There are a few ways to achieve this:

  • Take the time to explain the process of Internet marketing, driving traffic and gaining readers, building an email list, and the strategies behind monetizing your blog.Yea, this conversation will usually last just about long enough for them to start thinking about the other 100 things that they would rather be doing right now.
  • Have them start their own blog. Blogging is fun and I think if they can get over the fear of trying it, they might actually love doing it. If they can start writing about something they enjoy, then they might see what online sharing is all about. Have them start a free WordPress or Blogger blog to test the waters. Having another blogger in the house would be awesome! Being able to talk shop with your spouse would be a huge benefit!
  • Show them proof that normal people are actually making money doing this. Too many people think everything online is a scam. When you tell them that Yaro Starak is making $10,000 or $15,000 a month and works only a few hours each week, they think you are full of shit. Well, show them. He, like so may other legitimate online entrepreneurs, is a regular person who just so happens to make a great living online. It CAN be done.
  • SHOW THEM THE MONEY. This is when your spouse is never going to buy into your dream of becoming a full-time blogger until you show some tangible results. And by tangible results, I don’t mean the dark bags under your eyes from lack of sleep, I mean cold, hard cash money.

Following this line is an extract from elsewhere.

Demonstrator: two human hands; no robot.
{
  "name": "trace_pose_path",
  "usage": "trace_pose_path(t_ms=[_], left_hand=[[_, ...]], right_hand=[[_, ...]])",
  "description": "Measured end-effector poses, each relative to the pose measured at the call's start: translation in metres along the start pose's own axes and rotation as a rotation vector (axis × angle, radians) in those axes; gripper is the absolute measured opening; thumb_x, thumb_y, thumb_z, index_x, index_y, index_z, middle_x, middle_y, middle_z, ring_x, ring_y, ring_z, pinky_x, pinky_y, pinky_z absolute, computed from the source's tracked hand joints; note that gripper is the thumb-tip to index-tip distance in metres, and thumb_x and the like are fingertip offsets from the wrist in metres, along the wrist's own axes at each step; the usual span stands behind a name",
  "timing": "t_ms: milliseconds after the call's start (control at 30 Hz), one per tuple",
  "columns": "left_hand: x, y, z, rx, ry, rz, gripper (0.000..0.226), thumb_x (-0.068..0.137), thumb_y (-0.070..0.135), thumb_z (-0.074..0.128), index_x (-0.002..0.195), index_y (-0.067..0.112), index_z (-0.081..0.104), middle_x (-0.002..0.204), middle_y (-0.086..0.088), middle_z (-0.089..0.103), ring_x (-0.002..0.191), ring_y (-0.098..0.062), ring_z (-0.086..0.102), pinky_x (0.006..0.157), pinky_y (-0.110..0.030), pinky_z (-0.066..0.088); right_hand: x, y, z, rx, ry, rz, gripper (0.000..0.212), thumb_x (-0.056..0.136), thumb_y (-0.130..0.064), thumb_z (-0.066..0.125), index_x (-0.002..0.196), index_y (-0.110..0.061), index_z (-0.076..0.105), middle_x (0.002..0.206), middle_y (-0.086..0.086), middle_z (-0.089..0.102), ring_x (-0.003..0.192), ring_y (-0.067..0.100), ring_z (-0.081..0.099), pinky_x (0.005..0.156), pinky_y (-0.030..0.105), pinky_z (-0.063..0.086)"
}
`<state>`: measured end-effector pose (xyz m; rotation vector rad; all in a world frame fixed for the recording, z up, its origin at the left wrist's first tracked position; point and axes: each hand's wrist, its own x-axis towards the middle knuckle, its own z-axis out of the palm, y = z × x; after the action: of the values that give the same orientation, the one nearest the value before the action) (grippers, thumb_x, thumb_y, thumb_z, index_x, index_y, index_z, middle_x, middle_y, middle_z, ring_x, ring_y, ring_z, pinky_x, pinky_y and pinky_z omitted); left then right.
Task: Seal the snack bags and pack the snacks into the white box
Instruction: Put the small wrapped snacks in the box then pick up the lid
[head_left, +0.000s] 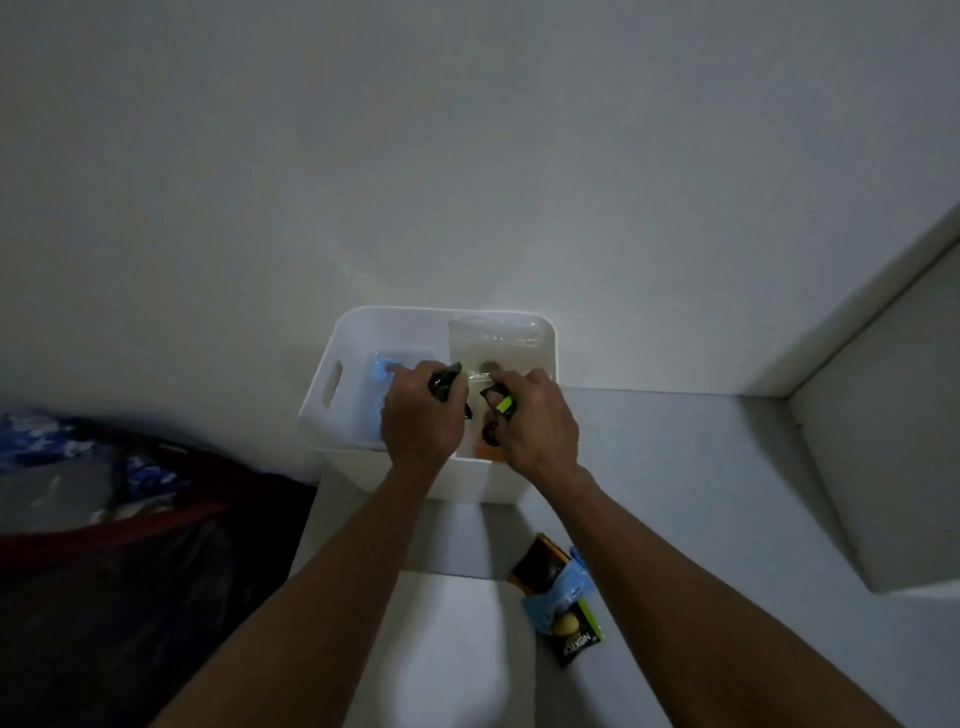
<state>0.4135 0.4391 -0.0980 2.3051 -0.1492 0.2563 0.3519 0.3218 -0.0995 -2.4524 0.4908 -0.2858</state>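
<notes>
The white box (332, 395) stands against the wall on a grey surface. Both my hands are over its opening. My left hand (422, 421) and my right hand (535, 423) each grip one side of a black and lime-green snack bag (500, 402) held between them. Inside the box lie a blue packet (378, 376) on the left and a clear bag (493, 343) with brownish contents on the right. Nearer me on the surface lies a small pile of snack packets (563, 597): an orange-black one, a light blue one and a black-green one.
A dark heap of cloth and bags (104, 519), with red and blue patterned pieces, fills the lower left. A white wall rises behind the box. A white ledge or block (883, 467) stands at the right.
</notes>
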Motion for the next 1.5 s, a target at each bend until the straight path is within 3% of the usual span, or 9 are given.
trace_pose_path(t_ms=[300, 433, 633, 767, 900, 1000, 1200, 1300, 1500], left_hand=[[0.014, -0.008, 0.008, -0.042, -0.117, -0.085, 0.035, 0.094, 0.044, 0.055, 0.105, 0.016, 0.074, 0.105, -0.007, 0.072, 0.098, -0.026, 0.065, 0.083, -0.032, 0.046], [0.012, -0.008, 0.005, -0.167, -0.033, -0.133, 0.037, 0.096, 0.042, 0.054, 0.098, 0.011, 0.075, 0.1, -0.009, 0.073, 0.097, -0.027, 0.066, 0.089, -0.029, 0.046], [-0.025, 0.003, -0.023, -0.289, 0.291, 0.134, 0.018, 0.094, 0.018, 0.062, 0.086, 0.004, 0.071, 0.085, -0.008, 0.069, 0.083, -0.015, 0.062, 0.079, -0.012, 0.041], [-0.086, -0.01, -0.018, -0.265, 0.254, 0.218, 0.014, 0.093, 0.014, 0.06, 0.085, 0.005, 0.065, 0.083, -0.005, 0.062, 0.08, -0.019, 0.057, 0.075, -0.014, 0.04], [-0.153, -0.036, 0.013, -0.14, -0.148, 0.189, 0.026, 0.093, 0.032, 0.061, 0.111, 0.013, 0.064, 0.109, -0.005, 0.062, 0.106, -0.021, 0.055, 0.088, -0.039, 0.05], [-0.193, -0.059, 0.037, 0.035, -0.356, 0.22, 0.051, 0.09, 0.043, 0.06, 0.131, 0.013, 0.052, 0.129, -0.009, 0.056, 0.123, -0.027, 0.049, 0.098, -0.047, 0.046], [-0.239, -0.088, 0.069, 0.337, -0.545, 0.079, 0.086, 0.087, 0.065, 0.049, 0.15, 0.011, 0.025, 0.155, -0.01, 0.032, 0.146, -0.028, 0.024, 0.118, -0.054, 0.019], [-0.247, -0.092, 0.078, 0.361, -0.521, 0.12, 0.073, 0.088, 0.062, 0.051, 0.145, 0.02, 0.032, 0.151, -0.009, 0.037, 0.143, -0.031, 0.028, 0.117, -0.056, 0.021], [-0.263, -0.084, 0.093, 0.406, -0.421, 0.368, 0.037, 0.096, 0.036, 0.049, 0.129, 0.023, 0.059, 0.133, -0.012, 0.054, 0.122, -0.036, 0.05, 0.102, -0.056, 0.039]], right_hand=[[0.004, -0.006, 0.013, 0.11, 0.049, 0.051, 0.04, 0.092, -0.034, 0.059, 0.13, -0.019, 0.06, 0.132, 0.008, 0.059, 0.119, 0.025, 0.055, 0.096, 0.033, 0.044], [-0.002, -0.004, -0.002, 0.218, 0.181, 0.07, 0.033, 0.094, -0.024, 0.059, 0.124, -0.012, 0.064, 0.123, 0.011, 0.063, 0.109, 0.024, 0.06, 0.089, 0.021, 0.039], [-0.037, 0.052, -0.038, 0.229, 0.416, 0.141, 0.027, 0.094, -0.021, 0.06, 0.118, -0.011, 0.067, 0.109, 0.008, 0.066, 0.095, 0.017, 0.063, 0.083, 0.034, 0.051], [-0.083, 0.11, -0.035, 0.122, 0.256, 0.232, 0.033, 0.095, -0.028, 0.06, 0.124, -0.014, 0.063, 0.12, 0.009, 0.062, 0.106, 0.021, 0.06, 0.09, 0.03, 0.046], [-0.122, 0.15, -0.005, 0.016, 0.015, 0.225, 0.039, 0.095, -0.032, 0.06, 0.131, -0.016, 0.059, 0.132, 0.012, 0.057, 0.12, 0.03, 0.053, 0.098, 0.034, 0.041], [-0.134, 0.163, 0.015, -0.062, -0.154, 0.224, 0.051, 0.095, -0.045, 0.054, 0.141, -0.023, 0.049, 0.148, 0.01, 0.044, 0.136, 0.032, 0.039, 0.108, 0.044, 0.038], [-0.117, 0.175, 0.05, -0.357, -0.439, -0.225, 0.05, 0.098, -0.057, 0.035, 0.147, -0.044, 0.033, 0.163, 0.001, 0.016, 0.15, 0.033, 0.009, 0.111, 0.063, 0.019], [-0.11, 0.187, 0.061, -0.429, -0.535, -0.338, 0.047, 0.099, -0.056, 0.031, 0.145, -0.048, 0.035, 0.164, -0.001, 0.015, 0.151, 0.031, 0.007, 0.11, 0.068, 0.015], [-0.116, 0.233, 0.041, -0.342, -0.458, -0.315, 0.049, 0.098, -0.054, 0.027, 0.137, -0.039, 0.052, 0.154, 0.003, 0.04, 0.145, 0.032, 0.029, 0.105, 0.059, 0.031]])
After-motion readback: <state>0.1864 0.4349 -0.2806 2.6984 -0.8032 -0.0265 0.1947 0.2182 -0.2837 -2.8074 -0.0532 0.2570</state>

The bottom line is that we need to do our best to get our spouses on the same page as us with what we are doing. For example, if my wife spent hours every day working on Sudoku puzzles (she doesn’t), I would think it was an incredible waste of time.

However, if she explained that it helped sharpen her mind and worked on her concentration skills because she wanted to go back to school to get her nursing degree, it would make much more sense and I would support her.

It’s the same thing with blogging. Many people just don’t get it. If your spouse happens to be one of these people, then we need to help them get it!